Conditions de réseau et de chiffrement

Nous vous recommandons d'activer la personnalisation du VPC pour utiliser les configurations, les sous-réseaux et les groupes de sécurité avec des politiques IAM associées à votre nouveau rôle. Lorsque la personnalisation du VPC est activée, les politiques IAM relatives aux activités de machine learning qui interagissent avec les ressources du VPC sont limitées à l'accès au moindre privilège. La personnalisation VPC n'est pas activée par défaut. Pour plus de détails sur l'architecture réseau recommandée, consultez la section Architecture réseau dans le Guide technique AWS .

Vous pouvez également utiliser une clé KMS pour chiffrer, déchiffrer et rechiffrer des données pour des charges de travail réglementées contenant des données hautement sensibles. Lorsque la AWS KMS personnalisation est activée, les politiques IAM pour les activités de machine learning qui prennent en charge les clés de chiffrement personnalisées sont limitées pour l'accès avec le moindre privilège. Pour plus d'informations, consultez la section Chiffrement avec AWS KMS dans le Guide technique AWS .

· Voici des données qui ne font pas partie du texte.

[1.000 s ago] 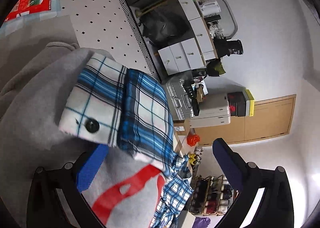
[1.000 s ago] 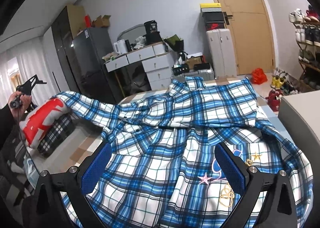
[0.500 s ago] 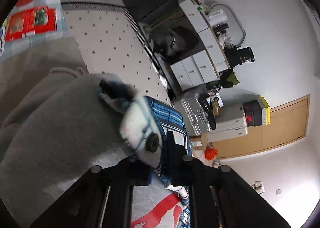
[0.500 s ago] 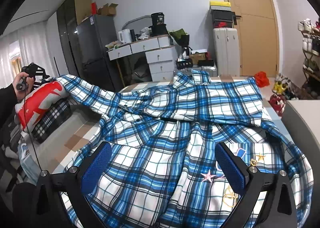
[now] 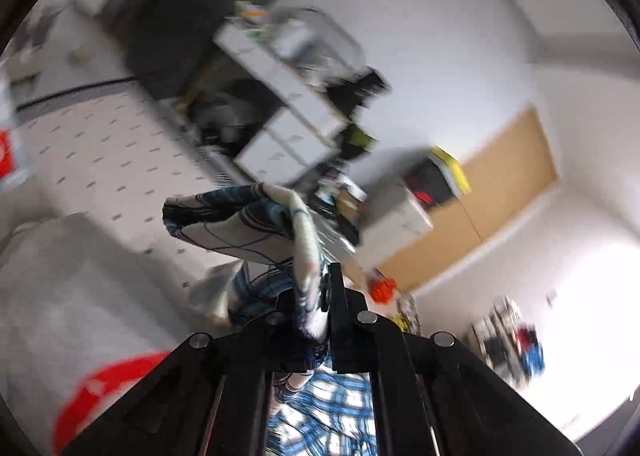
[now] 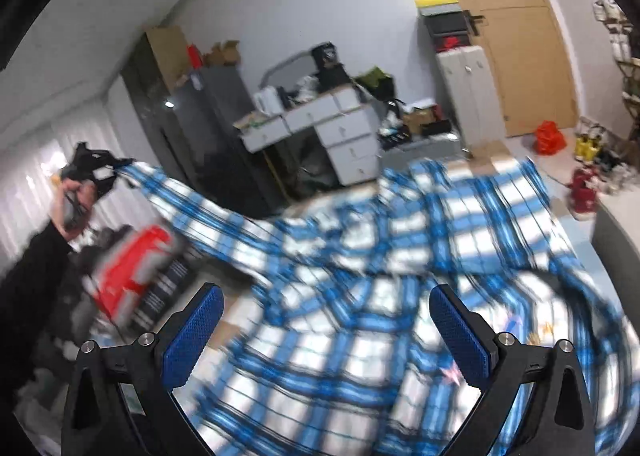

Étape 2. Configurer les activités de ML

Chaque activité d'Amazon SageMaker Role Manager ML inclut des autorisations IAM suggérées pour fournir un accès aux AWS ressources pertinentes. Certaines activités de machine learning nécessitent que vous ajoutiez des ARN de fonction du service pour terminer la configuration. Pour plus d'informations sur les activités de machine learning prédéfinies et leurs autorisations, veuillez consulter Référence d'activité de ML. Pour plus d'informations sur l'ajout de fonctions du service, veuillez consulter Fonctions du service.

En fonction de la persona choisie, certaines activités de machine learning sont déjà sélectionnées. Vous pouvez désélectionner toutes les activités de machine learning suggérées ou sélectionner des activités supplémentaires pour créer votre propre rôle. Si vous avez sélectionné la persona Custom Role Settings (Paramètres de rôle personnalisés), aucune activité de machine learning n'est présélectionnée à cette étape.

Vous pouvez ajouter des politiques IAM supplémentaires AWS ou gérées par le client à votre rôle dans. Étape 3 : Ajouter des politiques et des balises supplémentaires

Fonctions du service

Certains AWS services nécessitent un rôle de service pour effectuer des actions en votre nom. Si l'activité de machine learning que vous avez sélectionnée nécessite que vous transmettiez une fonction du service, vous devez fournir l'ARN correspondant.

Vous pouvez créer un nouveau rôle de service ou utiliser un rôle existant, tel qu'un rôle de service créé avec le personnage SageMaker Compute Role. Vous pouvez trouver l'ARN d'une fonction existante en sélectionnant le nom de la fonction dans la section Roles (Rôles) de la console IAM. Pour en savoir plus sur les rôles de service, voir Création d'un rôle pour un AWS service.

Étape 3 : Ajouter des politiques et des balises supplémentaires

Vous pouvez ajouter des politiques IAM existantes AWS ou gérées par le client à votre nouveau rôle. Pour plus d'informations sur les SageMaker politiques existantes, consultez la section Politiques AWS gérées pour Amazon SageMaker. Vous pouvez également vérifier vos politiques existantes dans la section Roles (Rôles) de la console IAM.

Vous pouvez éventuellement utiliser des conditions de politique basées sur des balises pour attribuer des informations de métadonnées afin de classer et de gérer AWS les ressources. Chaque balise est représentée par une paire clé-valeur. Pour de plus amples informations, veuillez consulter Contrôle de l'accès aux ressources AWS avec des balises.

Passer en revue la fonction

Prenez le temps de passer en revue toutes les informations associées à votre nouveau rôle. Choisissez Previous (Précédent) pour revenir en arrière et modifier les informations. Lorsque vous êtes prêt à créer votre fonction, choisissez Create role (Créer la fonction). Cela génère une fonction avec des autorisations pour les activités de machine learning que vous avez sélectionnées. Vous pouvez consulter votre nouvelle fonction dans la section Roles (Rôles) de la console IAM.